Read the records below and copy each line that contains "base".

┄┄┄┄┄┄┄┄┄┄┄┄┄┄┄┄┄┄┄┄

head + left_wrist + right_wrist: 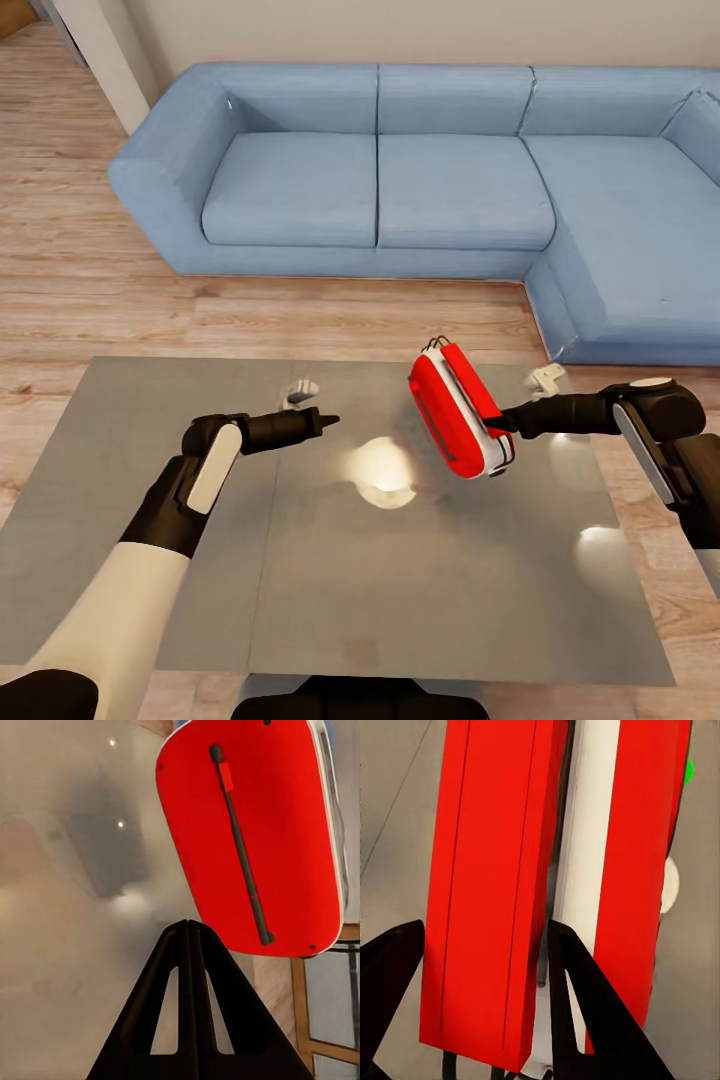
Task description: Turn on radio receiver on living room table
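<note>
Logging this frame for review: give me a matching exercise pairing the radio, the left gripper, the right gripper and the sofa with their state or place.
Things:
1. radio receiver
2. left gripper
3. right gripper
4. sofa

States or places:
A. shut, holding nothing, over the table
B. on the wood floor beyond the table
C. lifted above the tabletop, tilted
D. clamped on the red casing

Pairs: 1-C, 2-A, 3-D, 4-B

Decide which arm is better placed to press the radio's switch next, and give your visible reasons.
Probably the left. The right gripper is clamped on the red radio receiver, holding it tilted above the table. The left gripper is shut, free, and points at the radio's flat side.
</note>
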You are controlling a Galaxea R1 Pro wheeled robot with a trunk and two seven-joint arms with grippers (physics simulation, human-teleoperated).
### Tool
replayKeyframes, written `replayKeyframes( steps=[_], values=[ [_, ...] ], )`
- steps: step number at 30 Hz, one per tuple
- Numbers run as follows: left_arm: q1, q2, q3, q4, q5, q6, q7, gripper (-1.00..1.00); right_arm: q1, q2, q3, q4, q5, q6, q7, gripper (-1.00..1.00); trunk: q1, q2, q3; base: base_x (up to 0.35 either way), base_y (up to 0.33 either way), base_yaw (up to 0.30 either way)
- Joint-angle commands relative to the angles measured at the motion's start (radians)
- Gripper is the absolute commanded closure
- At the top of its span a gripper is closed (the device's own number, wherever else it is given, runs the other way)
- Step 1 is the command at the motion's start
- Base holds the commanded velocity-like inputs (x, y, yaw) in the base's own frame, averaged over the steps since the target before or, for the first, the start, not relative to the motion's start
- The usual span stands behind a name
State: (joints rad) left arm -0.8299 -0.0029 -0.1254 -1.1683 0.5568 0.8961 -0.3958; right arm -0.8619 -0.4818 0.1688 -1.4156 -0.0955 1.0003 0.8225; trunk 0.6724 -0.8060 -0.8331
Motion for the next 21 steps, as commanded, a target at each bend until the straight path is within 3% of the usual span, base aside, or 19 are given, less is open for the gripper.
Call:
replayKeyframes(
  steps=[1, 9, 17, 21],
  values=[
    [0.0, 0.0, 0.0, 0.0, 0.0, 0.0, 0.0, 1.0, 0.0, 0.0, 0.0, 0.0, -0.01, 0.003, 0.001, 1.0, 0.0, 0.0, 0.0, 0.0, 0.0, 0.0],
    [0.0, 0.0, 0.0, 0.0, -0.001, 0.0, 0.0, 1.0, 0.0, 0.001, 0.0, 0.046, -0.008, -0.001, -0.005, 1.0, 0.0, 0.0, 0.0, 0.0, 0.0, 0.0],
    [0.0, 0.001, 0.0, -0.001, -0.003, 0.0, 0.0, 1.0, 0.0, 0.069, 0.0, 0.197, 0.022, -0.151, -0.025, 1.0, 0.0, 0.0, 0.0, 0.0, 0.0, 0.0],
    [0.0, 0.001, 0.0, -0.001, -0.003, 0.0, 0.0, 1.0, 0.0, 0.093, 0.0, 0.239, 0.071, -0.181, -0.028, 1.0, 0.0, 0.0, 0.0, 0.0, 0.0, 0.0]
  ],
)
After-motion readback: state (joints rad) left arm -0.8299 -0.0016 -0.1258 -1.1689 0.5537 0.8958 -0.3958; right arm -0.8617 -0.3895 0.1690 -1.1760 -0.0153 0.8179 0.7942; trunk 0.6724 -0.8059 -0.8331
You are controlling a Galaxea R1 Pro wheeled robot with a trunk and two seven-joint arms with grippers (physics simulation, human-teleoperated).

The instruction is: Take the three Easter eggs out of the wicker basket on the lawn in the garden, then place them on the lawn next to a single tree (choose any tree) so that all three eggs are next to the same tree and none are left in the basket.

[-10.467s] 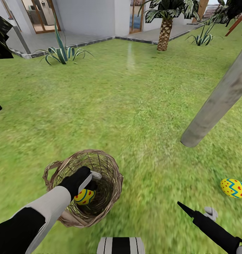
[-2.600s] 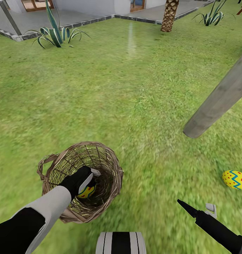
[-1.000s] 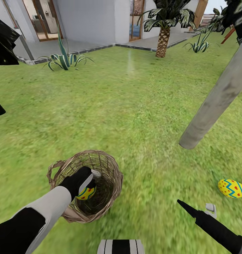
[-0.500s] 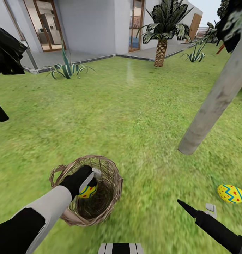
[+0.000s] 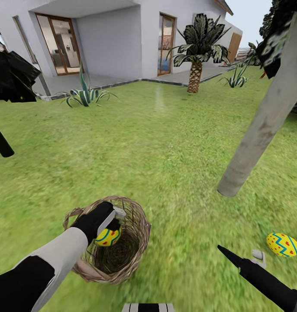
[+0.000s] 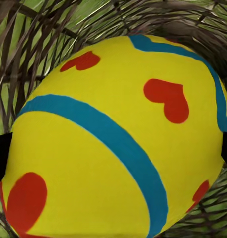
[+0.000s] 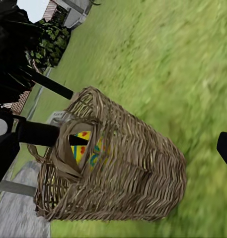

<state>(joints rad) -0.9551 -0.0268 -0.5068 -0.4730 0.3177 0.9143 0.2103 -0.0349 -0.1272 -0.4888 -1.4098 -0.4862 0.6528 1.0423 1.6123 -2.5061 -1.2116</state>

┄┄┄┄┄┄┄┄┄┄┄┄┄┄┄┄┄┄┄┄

Answer box:
- Numbers run as follows: left_arm: q1, q2, q3, q4, q5, q6, q7, gripper (-1.00..1.00); right_arm: q1, q2, q3, q4, q5, q6, q7, gripper (-1.00..1.00); trunk: q1, q2, q3; base: base_x (up to 0.35 either way), base_y (up to 0.33 either way), base_yaw (up to 0.30 either way)
- Base holds the commanded velocity-like inputs (x, y, yaw) in the base's own frame, averaged over the steps since the target before or, for the first, the start, not relative to the motion's start
Motion for the next 21 steps, as commanded, a target at each bend until the straight path is within 3% of the usual span, base aside, or 19 are given, less is open for the gripper.

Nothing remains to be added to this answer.